AIM OF THE EXERCISE:
Restate every line of the material below word for word, skipping the images.

*** Opening INPUT DATA ***

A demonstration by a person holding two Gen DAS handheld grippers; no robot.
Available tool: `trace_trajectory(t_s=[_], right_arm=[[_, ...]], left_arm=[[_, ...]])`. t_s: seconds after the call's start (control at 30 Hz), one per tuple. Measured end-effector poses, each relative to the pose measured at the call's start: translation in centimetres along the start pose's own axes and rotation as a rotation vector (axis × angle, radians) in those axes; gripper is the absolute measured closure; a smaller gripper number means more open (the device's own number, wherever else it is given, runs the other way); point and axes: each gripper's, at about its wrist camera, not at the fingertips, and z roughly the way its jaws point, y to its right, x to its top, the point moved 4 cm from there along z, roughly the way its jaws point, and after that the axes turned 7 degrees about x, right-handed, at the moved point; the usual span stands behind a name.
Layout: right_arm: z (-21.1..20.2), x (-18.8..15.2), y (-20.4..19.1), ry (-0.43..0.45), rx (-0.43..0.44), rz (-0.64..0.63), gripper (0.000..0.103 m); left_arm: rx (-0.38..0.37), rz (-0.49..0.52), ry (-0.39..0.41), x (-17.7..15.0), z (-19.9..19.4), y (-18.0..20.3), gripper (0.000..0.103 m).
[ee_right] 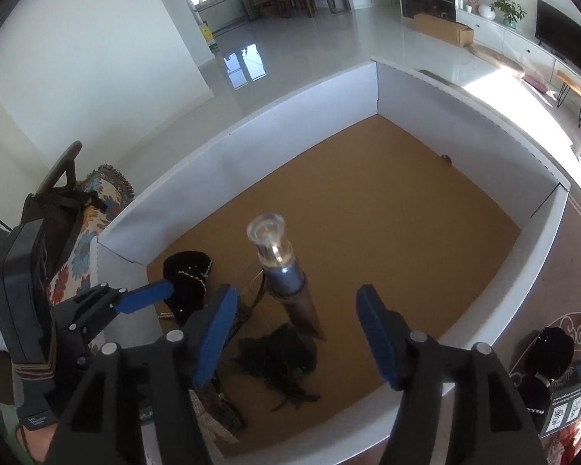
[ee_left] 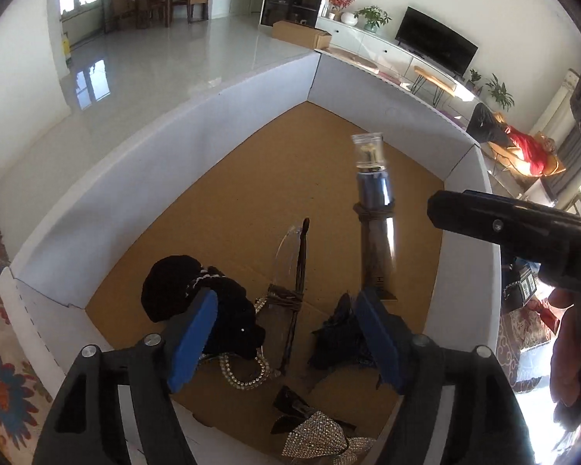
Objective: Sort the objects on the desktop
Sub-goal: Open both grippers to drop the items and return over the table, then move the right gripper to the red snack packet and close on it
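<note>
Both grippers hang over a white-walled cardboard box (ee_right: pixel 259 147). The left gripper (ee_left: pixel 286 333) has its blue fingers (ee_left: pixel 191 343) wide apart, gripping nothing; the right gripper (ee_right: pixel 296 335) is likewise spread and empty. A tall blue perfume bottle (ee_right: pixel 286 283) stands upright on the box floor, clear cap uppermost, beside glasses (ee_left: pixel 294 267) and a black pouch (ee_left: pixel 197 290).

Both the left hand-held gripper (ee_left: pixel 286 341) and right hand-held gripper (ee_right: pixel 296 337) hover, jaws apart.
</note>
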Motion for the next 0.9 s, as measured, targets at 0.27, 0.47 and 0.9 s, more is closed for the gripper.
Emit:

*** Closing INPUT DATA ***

RESULT:
A demonstration by a person holding two Gen DAS handheld grippers; no robot.
Available tool: `trace_trajectory(t_s=[_], right_arm=[[_, ...]], left_arm=[[_, ...]])`. t_s: seconds after the call's start (control at 30 Hz), one per tuple. Measured end-effector poses, each relative to the pose measured at the call's start: translation in centimetres along the start pose's own axes and rotation as a rotation vector (axis × angle, radians) in those axes; gripper is the absolute measured closure; a smaller gripper number means more open (the device's own number, wherever else it is given, runs the other way); point and axes: each gripper's, at about its wrist camera, not at the fingertips, and z roughly the way its jaws point, y to its right, x to its top, the point moved 4 cm from there along z, roughly the way its jaws point, and after that the axes turned 7 degrees about x, right-handed, at the moved point; the usual span stands behind a name.
Layout: right_arm: z (-21.1..20.2), x (-18.8..15.2), y (-20.4..19.1), ry (-0.43..0.45), rx (-0.43..0.44), rz (-0.64..0.63), gripper (0.000..0.103 m); left_arm: rx (-0.38..0.37), rz (-0.49..0.52), ry (-0.39..0.41), x (-17.7..15.0), z (-19.9..19.4), y (-18.0..20.3), gripper (0.000..0.103 m).
[ee_right] 
[ee_left] 
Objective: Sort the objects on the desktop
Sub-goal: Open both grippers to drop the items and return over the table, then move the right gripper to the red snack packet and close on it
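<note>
Both grippers hang over a white-walled cardboard box (ee_right: pixel 259 147). The left gripper (ee_left: pixel 286 333) has its blue fingers (ee_left: pixel 191 343) wide apart, gripping nothing; the right gripper (ee_right: pixel 296 335) is likewise spread and empty. A tall blue perfume bottle (ee_right: pixel 286 283) stands upright on the box floor, clear cap uppermost, beside glasses (ee_left: pixel 294 267) and a black pouch (ee_left: pixel 197 290).

Both the left hand-held gripper (ee_left: pixel 286 341) and right hand-held gripper (ee_right: pixel 296 337) hover, jaws apart.
</note>
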Motion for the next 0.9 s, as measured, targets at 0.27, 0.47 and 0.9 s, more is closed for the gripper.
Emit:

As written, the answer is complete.